Write the full listing out again, keeping every line exactly as it is.

*DATA:*
-- Opening Marker --
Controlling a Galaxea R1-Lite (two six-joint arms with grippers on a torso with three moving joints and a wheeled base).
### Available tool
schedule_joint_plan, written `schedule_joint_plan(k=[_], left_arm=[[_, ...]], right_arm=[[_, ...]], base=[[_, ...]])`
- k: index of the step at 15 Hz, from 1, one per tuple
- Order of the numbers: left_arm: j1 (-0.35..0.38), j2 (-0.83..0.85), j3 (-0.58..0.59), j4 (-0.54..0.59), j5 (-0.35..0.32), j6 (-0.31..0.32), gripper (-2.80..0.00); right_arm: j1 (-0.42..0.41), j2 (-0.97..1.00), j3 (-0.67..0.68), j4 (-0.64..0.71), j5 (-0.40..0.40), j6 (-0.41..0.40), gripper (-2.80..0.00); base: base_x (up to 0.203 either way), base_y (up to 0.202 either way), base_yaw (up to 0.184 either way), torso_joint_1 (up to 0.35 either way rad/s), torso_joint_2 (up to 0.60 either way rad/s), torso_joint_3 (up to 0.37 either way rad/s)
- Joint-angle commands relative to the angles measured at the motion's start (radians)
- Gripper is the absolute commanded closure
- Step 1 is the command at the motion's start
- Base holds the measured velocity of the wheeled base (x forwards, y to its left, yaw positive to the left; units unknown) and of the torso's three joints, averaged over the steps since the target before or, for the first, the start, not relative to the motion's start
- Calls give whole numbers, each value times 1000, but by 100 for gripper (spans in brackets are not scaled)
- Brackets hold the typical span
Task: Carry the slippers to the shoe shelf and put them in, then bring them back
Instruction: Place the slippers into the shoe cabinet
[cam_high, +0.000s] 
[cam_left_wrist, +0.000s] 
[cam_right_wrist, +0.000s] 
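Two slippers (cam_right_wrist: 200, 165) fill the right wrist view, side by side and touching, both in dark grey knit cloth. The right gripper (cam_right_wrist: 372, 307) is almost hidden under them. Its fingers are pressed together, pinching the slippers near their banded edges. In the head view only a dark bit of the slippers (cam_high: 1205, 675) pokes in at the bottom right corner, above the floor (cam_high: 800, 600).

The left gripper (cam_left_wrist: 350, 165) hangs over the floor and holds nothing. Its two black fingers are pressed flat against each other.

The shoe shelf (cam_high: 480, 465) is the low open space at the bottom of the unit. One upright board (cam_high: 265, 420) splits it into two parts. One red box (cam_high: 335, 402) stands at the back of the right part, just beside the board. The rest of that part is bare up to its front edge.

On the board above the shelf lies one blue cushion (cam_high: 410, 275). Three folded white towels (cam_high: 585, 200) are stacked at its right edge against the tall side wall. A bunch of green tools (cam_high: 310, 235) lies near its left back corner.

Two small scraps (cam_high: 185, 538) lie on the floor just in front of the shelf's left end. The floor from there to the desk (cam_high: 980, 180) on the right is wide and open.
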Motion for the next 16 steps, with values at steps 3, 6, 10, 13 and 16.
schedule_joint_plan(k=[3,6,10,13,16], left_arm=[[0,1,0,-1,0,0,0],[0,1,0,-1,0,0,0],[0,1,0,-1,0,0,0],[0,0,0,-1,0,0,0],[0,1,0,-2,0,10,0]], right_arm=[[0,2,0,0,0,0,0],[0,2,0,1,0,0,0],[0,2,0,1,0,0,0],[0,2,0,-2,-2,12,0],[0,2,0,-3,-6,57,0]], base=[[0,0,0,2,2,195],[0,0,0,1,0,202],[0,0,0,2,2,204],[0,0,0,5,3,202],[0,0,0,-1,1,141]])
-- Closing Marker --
*RESPONSE BELOW:*
Controlling a Galaxea R1-Lite (two six-joint arms with grippers on a torso with three moving joints and a wheeled base).
### Available tool
schedule_joint_plan, written `schedule_joint_plan(k=[_], left_arm=[[_, ...]], right_arm=[[_, ...]], base=[[_, ...]])`
- k: index of the step at 15 Hz, from 1, one per tuple
- Order of the numbers: left_arm: j1 (-0.35..0.38), j2 (-0.83..0.85), j3 (-0.58..0.59), j4 (-0.54..0.59), j5 (-0.35..0.32), j6 (-0.31..0.32), gripper (-2.80..0.00); right_arm: j1 (-0.42..0.41), j2 (-0.97..1.00), j3 (-0.67..0.68), j4 (-0.64..0.71), j5 (-0.40..0.40), j6 (-0.41..0.40), gripper (-2.80..0.00); base: base_x (up to 0.203 either way), base_y (up to 0.202 either way), base_yaw (up to 0.184 either way), torso_joint_1 (up to 0.35 either way rad/s), torso_joint_2 (up to 0.60 either way rad/s), torso_joint_3 (up to 0.37 either way rad/s)
- Joint-angle commands relative to the angles measured at the motion's start (radians)
- Gripper is the absolute commanded closure
- Step 1 is the command at the motion's start
- Base holds the measured velocity of the wheeled base (x forwards, y to its left, yaw positive to the left; units unknown) and of the torso's three joints, averaged over the steps since the target before or, for the first, the start, not relative to the motion's start
- Calls give whole numbers, each value times 1000, but by 100 for gripper (spans in brackets are not scaled)
- Brackets hold the typical span
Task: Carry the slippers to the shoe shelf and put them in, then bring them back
Instruction: Place the slippers into the shoe cabinet
[cam_high, +0.000s] 
[cam_left_wrist, +0.000s] 
[cam_right_wrist, +0.000s] 
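Two slippers (cam_right_wrist: 200, 165) fill the right wrist view, side by side and touching, both in dark grey knit cloth. The right gripper (cam_right_wrist: 372, 307) is almost hidden under them. Its fingers are pressed together, pinching the slippers near their banded edges. In the head view only a dark bit of the slippers (cam_high: 1205, 675) pokes in at the bottom right corner, above the floor (cam_high: 800, 600).

The left gripper (cam_left_wrist: 350, 165) hangs over the floor and holds nothing. Its two black fingers are pressed flat against each other.

The shoe shelf (cam_high: 480, 465) is the low open space at the bottom of the unit. One upright board (cam_high: 265, 420) splits it into two parts. One red box (cam_high: 335, 402) stands at the back of the right part, just beside the board. The rest of that part is bare up to its front edge.

On the board above the shelf lies one blue cushion (cam_high: 410, 275). Three folded white towels (cam_high: 585, 200) are stacked at its right edge against the tall side wall. A bunch of green tools (cam_high: 310, 235) lies near its left back corner.

Two small scraps (cam_high: 185, 538) lie on the floor just in front of the shelf's left end. The floor from there to the desk (cam_high: 980, 180) on the right is wide and open.
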Motion for the next 16 steps, with values at steps 3, 6, 10, 13 and 16.
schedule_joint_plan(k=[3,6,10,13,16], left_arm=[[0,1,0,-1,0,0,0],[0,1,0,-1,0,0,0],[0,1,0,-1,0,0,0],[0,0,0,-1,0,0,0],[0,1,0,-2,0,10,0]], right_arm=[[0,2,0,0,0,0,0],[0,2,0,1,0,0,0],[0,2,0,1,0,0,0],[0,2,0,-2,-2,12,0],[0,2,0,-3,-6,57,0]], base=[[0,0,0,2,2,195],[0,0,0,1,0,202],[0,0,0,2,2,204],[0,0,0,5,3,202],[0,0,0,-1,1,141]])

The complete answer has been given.